**Activity:**
Tally the lines in the listing below that hold the string "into", and reply with that tally alone.

**Records for this task:**
....
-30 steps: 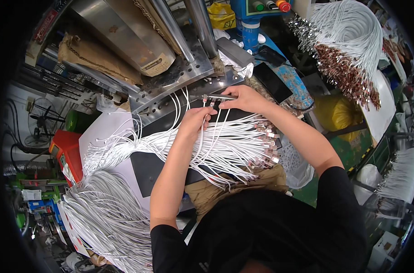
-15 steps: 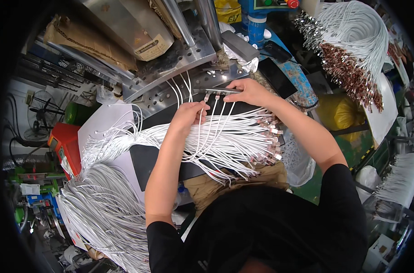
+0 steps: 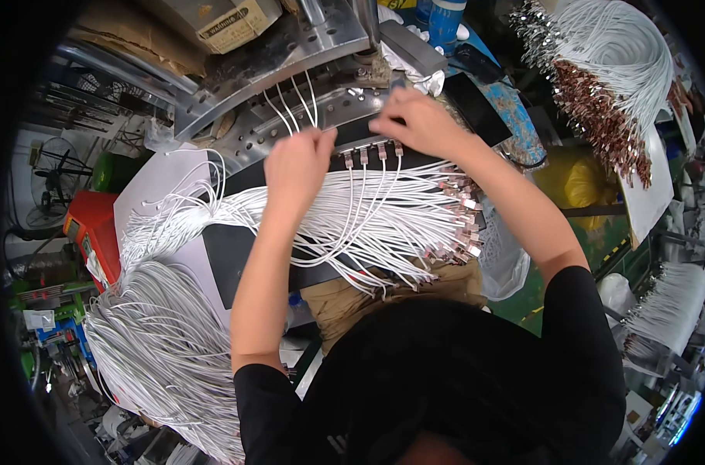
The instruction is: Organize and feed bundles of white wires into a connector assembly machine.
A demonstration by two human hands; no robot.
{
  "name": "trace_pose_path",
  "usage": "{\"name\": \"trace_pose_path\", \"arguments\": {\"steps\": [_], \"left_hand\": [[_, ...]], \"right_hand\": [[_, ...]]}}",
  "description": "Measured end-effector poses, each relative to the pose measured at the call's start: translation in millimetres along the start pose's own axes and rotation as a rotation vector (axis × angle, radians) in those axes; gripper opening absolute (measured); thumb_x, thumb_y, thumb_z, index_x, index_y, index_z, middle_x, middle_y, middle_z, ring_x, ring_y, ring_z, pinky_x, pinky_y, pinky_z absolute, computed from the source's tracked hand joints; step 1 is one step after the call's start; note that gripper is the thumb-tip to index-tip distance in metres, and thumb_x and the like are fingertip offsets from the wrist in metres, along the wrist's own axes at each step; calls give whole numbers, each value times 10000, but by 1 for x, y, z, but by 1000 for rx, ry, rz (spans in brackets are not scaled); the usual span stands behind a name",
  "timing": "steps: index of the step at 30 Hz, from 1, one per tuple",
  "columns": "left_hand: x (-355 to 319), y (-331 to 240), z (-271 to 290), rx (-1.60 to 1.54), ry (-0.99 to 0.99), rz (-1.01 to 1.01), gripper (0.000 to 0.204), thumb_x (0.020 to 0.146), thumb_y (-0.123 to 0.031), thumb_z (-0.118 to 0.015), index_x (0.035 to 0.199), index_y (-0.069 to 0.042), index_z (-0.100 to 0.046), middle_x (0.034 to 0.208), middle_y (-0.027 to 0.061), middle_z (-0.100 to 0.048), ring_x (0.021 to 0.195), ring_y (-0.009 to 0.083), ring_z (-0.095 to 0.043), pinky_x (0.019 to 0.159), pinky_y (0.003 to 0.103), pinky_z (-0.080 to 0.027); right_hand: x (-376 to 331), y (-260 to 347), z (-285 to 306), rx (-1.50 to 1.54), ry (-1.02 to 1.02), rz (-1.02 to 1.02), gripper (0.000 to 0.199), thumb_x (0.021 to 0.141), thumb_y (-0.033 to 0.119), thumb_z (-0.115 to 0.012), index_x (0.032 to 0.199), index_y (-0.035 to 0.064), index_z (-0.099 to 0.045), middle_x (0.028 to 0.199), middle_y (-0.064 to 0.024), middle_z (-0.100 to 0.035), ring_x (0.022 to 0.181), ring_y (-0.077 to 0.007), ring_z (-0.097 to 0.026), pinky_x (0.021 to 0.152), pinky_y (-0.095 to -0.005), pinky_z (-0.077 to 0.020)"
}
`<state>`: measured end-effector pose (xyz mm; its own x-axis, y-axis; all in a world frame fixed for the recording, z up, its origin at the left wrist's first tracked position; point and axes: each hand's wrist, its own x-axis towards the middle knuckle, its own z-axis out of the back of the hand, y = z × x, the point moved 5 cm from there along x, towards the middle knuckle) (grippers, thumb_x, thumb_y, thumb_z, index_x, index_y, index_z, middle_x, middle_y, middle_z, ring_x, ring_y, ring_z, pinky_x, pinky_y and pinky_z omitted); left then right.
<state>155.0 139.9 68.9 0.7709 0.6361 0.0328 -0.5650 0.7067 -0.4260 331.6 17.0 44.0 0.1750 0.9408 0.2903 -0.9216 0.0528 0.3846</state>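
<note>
My left hand (image 3: 297, 167) has its fingers curled together beside several white cables (image 3: 300, 105) that hang from under the steel press plate. Those cables pass behind its fingertips, and what it pinches is hidden. My right hand (image 3: 426, 124) is over the steel bed (image 3: 252, 132), fingers bent and smeared by motion. Between and below the hands a narrow metal strip (image 3: 374, 147) lies on the black pad, with several copper-coloured connectors (image 3: 383, 153) lined up along it, their white cables trailing down. Underneath spreads a large bundle of white cables (image 3: 352, 209), its connector ends at the right.
Grey-white cables (image 3: 166, 356) are heaped at the lower left. A red box (image 3: 93, 232) stands at the left. Another coiled cable bundle (image 3: 616, 54) lies at the upper right. A dark phone-like slab (image 3: 476, 108) is on the blue table. A clear plastic bag (image 3: 503, 263) hangs beside my lap.
The metal strip with connectors has left my right hand and lies on the pad. My left hand moved up and left to the hanging cables; my right hand moved up over the press bed.
</note>
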Motion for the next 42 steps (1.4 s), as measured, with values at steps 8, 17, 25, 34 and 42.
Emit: {"name": "trace_pose_path", "arguments": {"steps": [8,17,25,34,42], "left_hand": [[63,50,-12,397,-302,-177,360,969,-348,-558,849,-45,-711,782,182,-706,747,375,-693,703,471,-559],[59,41,9,285,-216,-243,324,968,-310,-559,809,-52,-673,790,168,-683,738,398,-658,684,486,-539],[-36,125,165,70,-814,-264,167,920,-178,-618,1004,-57,-697,927,88,-694,875,282,-665,777,375,-537],[-67,87,80,-183,-347,-41,147,914,-134,-645,1017,-42,-695,915,109,-701,813,254,-673,767,356,-515],[-100,-46,-26,-122,-265,-592,138,857,-121,-723,953,-58,-646,955,96,-670,894,297,-642,765,394,-536]], "right_hand": [[152,-1,-56,57,-421,105,338,952,262,-608,1194,26,-627,1142,-220,-645,1100,-412,-588,946,-460,-485],[204,-45,-70,351,-507,53,176,918,211,-643,951,38,-649,893,-122,-634,818,-226,-590,746,-363,-514],[178,-59,-57,385,-506,69,229,947,232,-616,1070,42,-649,1005,-152,-645,954,-289,-588,817,-409,-498],[53,2,-15,-73,-197,26,326,916,309,-683,1193,137,-682,1079,-142,-629,1073,-341,-570,935,-414,-455],[-29,-3,9,54,240,37,219,922,185,-682,1108,71,-687,1006,-125,-599,1000,-329,-564,894,-394,-456]]}}
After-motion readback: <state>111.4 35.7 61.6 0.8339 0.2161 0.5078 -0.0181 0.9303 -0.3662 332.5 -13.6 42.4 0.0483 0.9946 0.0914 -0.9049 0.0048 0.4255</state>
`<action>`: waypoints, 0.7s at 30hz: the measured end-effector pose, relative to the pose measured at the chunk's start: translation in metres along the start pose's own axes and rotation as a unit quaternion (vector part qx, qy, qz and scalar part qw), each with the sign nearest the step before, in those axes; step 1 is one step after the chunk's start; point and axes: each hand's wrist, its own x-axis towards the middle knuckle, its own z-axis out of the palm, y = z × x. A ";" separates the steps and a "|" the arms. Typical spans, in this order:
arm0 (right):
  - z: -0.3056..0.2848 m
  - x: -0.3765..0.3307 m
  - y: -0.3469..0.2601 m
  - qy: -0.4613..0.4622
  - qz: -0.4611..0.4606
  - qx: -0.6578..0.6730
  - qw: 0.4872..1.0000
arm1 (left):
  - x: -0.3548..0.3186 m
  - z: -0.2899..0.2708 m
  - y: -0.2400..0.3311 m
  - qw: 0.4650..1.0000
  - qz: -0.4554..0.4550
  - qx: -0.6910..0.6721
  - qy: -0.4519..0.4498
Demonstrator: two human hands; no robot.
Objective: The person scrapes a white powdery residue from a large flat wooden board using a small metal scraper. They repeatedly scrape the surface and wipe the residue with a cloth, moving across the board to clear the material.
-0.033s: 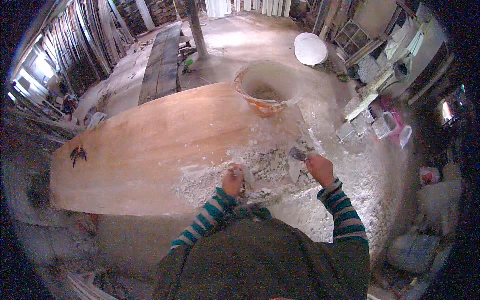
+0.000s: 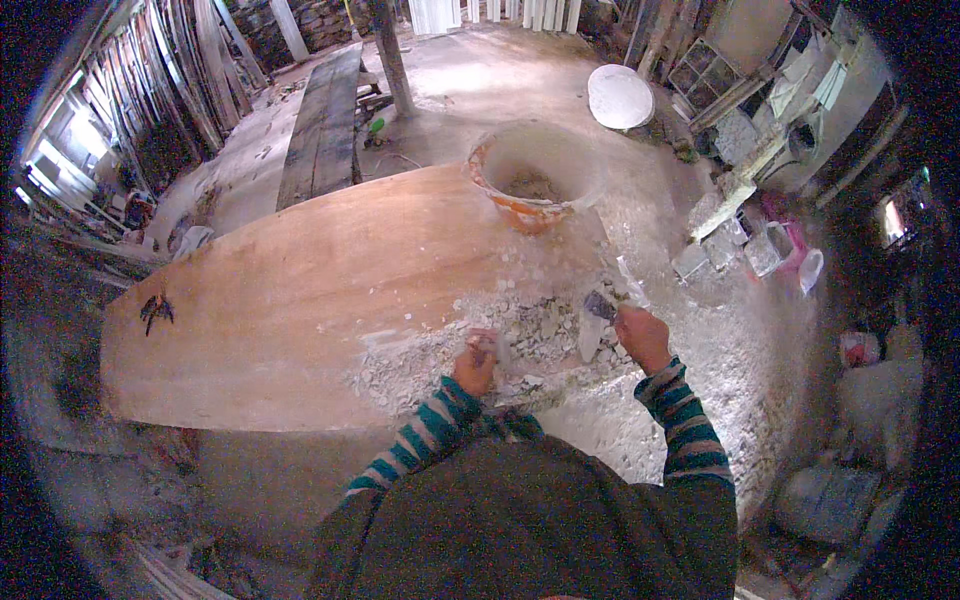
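Note:
My left hand (image 2: 474, 364) is closed around a pale, chalky piece (image 2: 503, 350), partly hidden by the fingers and blurred. It is above a spread of broken whitish flakes (image 2: 540, 322) on a wooden board (image 2: 300, 280). To its right, my right hand (image 2: 643, 338) grips a small hand tool with a dark, blunt head (image 2: 600, 306); its handle is hidden in the fist, and its exact kind cannot be made out. The tool head points left over the flakes, apart from the left hand. Just below the head stands a long pale flake (image 2: 590, 342).
An orange-rimmed, powder-coated bucket (image 2: 478, 180) stands at the board's far edge. A dark claw-shaped object (image 2: 157, 312) lies at the board's left end. Beyond are a plank bench (image 2: 320, 130), a wooden post (image 2: 392, 60) and a round white lid-like disc (image 2: 621, 98).
My left hand has shifted slightly right with its pale piece. The dark tool head in my right hand has tilted a little, while that hand stays almost in place.

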 end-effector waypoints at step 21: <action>0.015 -0.029 0.062 -0.040 0.015 -0.050 0.998 | -0.062 -0.151 0.029 0.944 -0.099 -0.088 0.304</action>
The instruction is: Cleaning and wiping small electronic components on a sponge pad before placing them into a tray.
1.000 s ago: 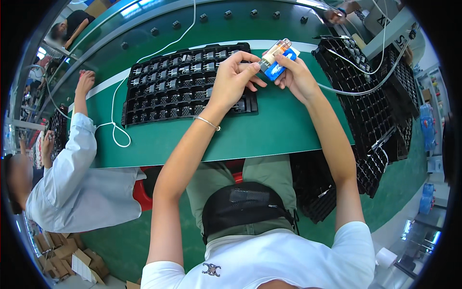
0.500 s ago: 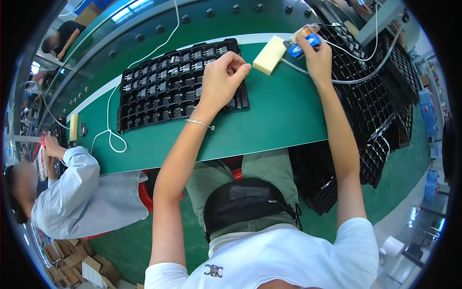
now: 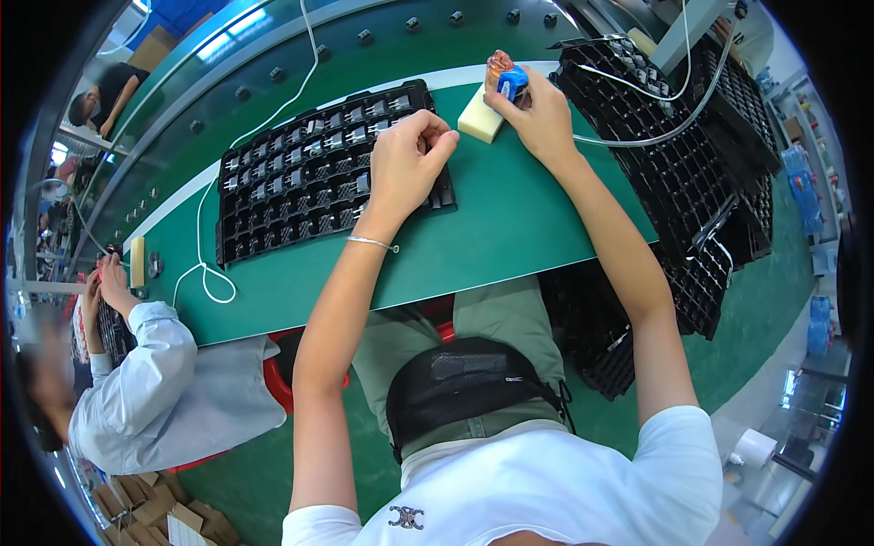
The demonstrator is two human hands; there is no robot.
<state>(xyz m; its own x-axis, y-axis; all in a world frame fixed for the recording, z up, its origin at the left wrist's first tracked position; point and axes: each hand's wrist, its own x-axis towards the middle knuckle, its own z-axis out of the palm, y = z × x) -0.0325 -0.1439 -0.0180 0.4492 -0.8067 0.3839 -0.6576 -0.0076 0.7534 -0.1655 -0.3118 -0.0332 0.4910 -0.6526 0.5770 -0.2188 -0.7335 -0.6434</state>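
Note:
My right hand grips a small blue-and-orange handheld device just above a pale yellow foam block. The kind of device is hard to make out behind my fingers. Over the right end of a black compartment tray, my left hand is held with thumb and fingertips pinched together. Whatever may be between those fingertips is hidden. Small dark plug-like parts with metal prongs sit in the tray's far rows. Several nearer pockets hold none.
Stacked black trays lean at the right, crossed by a clear hose. A white cord loops across the green table. Small dark parts lie along the far belt. A person in a light jacket works at the left.
My right hand has moved left with the device, from beside the stacked trays to above the foam block. My left hand stays over the tray, and the whole view has shifted slightly.

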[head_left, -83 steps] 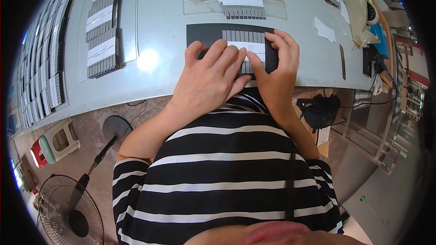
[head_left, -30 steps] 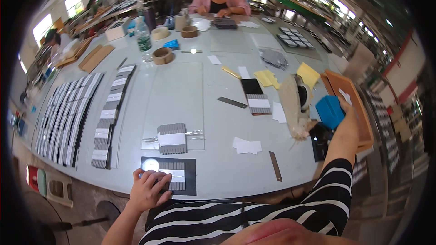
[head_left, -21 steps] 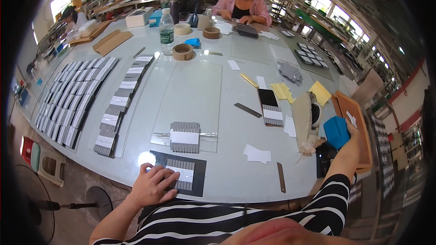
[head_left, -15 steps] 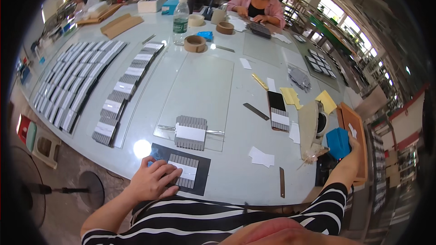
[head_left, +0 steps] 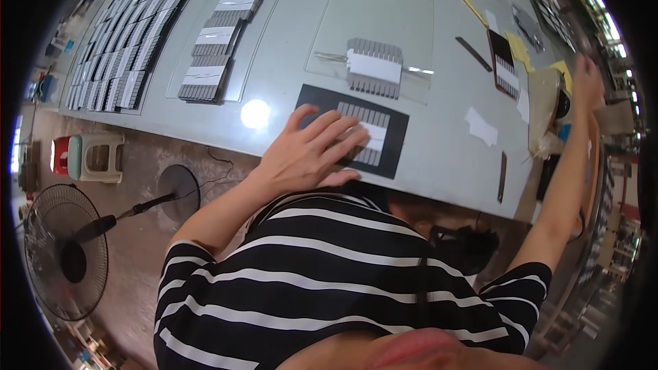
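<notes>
My left hand (head_left: pixel 312 147) lies with fingers spread over a black board (head_left: pixel 395 151) at the table's near edge. Its fingertips rest on a row of grey strips (head_left: pixel 370 156) that has a white band across it. Just beyond the board, a second bundle of grey strips wrapped in white paper (head_left: pixel 373 66) sits on a glass plate, with clear shiny strips sticking out at both sides. My right hand (head_left: pixel 588 83) is raised at the far right, past a beige tape dispenser (head_left: pixel 545 99). It is blurred, and its fingers cannot be made out. A blue object (head_left: pixel 564 131) shows partly behind my right forearm.
Many banded strip bundles (head_left: pixel 130 41) lie in rows at left, beside a single column (head_left: pixel 205 70). At right are a dark phone-like slab (head_left: pixel 502 62) bearing strips, a yellow cutter (head_left: pixel 476 12), a steel ruler (head_left: pixel 503 177) and white paper pieces (head_left: pixel 482 127). A fan (head_left: pixel 72 260) stands on the floor.
My right hand has left the blue object and moved up and away to the far right. My left hand stays on the strips. The view has tilted down and shifted left.
</notes>
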Motion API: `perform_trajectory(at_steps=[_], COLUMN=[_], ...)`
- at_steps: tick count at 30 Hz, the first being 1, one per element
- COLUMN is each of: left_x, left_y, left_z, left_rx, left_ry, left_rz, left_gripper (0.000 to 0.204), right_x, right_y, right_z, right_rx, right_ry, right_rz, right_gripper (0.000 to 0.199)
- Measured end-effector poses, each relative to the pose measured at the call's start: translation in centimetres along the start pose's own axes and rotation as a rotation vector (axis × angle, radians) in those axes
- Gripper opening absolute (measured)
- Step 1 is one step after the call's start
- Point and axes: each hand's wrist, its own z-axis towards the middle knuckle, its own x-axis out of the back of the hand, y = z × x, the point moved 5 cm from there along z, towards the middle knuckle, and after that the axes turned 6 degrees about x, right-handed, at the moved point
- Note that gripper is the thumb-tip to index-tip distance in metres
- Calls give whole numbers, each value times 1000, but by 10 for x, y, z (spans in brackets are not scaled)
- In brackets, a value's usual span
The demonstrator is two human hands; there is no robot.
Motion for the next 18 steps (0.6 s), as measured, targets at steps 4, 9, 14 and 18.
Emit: perform_trajectory(at_steps=[4, 9, 14, 18], left_x=[-6, -1, 11, 37], left_y=[0, 7, -2, -20], left_z=[-10, -23, -44, -42], left_rx=[-11, -156, -247, -215], left_ry=[-109, -15, 47, 132], left_rz=[-13, -70, -40, -38], left_gripper=[71, 47, 36, 33], right_x=[62, 103, 86, 82], right_y=[-238, -322, -325, -329], right_z=[-107, -206, -224, -216], right_rx=[411, 332, 181, 159], right_ry=[-15, -85, -75, -89], right_rz=[452, 493, 486, 561], right_gripper=[22, 21, 18, 17])
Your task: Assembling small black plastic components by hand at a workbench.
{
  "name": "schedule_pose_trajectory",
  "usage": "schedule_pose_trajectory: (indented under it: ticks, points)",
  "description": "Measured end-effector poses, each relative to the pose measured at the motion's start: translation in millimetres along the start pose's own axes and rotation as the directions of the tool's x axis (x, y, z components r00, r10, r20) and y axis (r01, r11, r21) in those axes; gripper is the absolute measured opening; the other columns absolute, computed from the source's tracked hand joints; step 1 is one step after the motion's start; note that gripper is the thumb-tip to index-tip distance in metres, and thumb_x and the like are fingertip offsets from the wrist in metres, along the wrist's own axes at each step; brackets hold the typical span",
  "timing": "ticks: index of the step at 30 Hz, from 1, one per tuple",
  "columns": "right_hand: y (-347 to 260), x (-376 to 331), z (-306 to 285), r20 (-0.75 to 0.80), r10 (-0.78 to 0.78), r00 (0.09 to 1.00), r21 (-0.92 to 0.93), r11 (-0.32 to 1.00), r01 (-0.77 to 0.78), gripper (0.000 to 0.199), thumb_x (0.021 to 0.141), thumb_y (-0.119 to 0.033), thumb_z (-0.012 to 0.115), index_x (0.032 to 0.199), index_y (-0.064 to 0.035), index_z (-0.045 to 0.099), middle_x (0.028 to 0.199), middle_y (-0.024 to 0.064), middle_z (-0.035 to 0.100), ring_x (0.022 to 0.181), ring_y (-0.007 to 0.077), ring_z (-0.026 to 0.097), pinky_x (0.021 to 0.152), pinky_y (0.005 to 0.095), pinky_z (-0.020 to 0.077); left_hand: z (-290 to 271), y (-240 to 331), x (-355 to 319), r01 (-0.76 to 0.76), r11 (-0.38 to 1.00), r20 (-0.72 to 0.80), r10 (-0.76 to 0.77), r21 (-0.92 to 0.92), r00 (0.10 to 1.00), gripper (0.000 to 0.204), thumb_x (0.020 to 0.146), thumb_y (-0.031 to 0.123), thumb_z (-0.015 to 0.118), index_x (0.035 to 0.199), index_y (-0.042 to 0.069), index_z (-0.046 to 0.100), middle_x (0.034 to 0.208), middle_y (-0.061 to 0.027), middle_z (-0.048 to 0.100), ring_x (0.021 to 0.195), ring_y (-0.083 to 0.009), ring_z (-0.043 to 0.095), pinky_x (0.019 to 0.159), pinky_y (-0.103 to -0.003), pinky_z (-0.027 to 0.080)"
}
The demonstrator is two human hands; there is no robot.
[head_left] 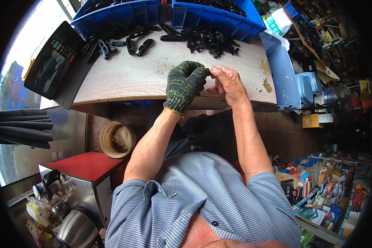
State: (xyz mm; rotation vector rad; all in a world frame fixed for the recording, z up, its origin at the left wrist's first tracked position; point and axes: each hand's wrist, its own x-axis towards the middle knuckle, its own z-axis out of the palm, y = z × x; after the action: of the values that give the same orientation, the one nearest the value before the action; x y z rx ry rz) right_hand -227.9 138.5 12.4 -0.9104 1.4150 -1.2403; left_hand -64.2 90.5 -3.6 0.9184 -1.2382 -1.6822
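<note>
My left hand (185,86), in a dark green knitted glove, is closed over the front part of the table (132,80). Its fingers curl around something dark that I cannot make out. Bare and close beside it, my right hand (228,84) pinches with thumb and fingers at the same small dark spot between the hands. Beyond them lies a heap of small black plastic parts (213,41). Left of that heap, several longer black plastic pieces (144,47) with slots lie scattered.
Two blue bins (219,18) of black parts stand along the table's far edge. A dark flat box (53,60) leans at the left. A blue container (281,74) adjoins the right edge. Below stand a round bucket (105,138) and a red-topped cabinet (84,165).
</note>
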Motion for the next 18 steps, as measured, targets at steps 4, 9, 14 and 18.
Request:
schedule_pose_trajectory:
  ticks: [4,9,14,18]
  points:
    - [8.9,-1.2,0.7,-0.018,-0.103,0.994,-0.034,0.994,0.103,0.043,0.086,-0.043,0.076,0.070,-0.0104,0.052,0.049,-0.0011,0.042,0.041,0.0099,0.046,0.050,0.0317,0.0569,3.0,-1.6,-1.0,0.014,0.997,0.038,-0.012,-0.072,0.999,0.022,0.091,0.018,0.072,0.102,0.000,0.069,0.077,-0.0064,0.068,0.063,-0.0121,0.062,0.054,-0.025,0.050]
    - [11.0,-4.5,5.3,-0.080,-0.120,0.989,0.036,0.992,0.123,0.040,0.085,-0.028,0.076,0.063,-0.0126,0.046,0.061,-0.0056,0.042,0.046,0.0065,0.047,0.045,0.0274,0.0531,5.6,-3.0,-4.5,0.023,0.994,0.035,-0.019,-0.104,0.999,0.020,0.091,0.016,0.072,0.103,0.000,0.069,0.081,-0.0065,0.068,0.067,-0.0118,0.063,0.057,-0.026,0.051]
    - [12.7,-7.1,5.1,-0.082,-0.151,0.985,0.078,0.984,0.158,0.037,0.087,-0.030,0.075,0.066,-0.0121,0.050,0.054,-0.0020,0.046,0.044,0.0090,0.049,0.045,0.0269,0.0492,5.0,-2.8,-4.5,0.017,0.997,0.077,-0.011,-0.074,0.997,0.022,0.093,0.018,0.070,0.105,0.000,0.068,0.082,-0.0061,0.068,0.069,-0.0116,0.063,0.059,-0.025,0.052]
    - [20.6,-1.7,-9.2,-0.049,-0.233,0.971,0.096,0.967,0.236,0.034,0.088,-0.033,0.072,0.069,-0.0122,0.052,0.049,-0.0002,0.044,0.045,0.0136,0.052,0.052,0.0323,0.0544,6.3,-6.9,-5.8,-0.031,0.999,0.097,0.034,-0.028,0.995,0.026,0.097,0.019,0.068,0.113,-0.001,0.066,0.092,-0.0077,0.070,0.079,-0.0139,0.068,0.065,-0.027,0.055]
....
**Response:**
2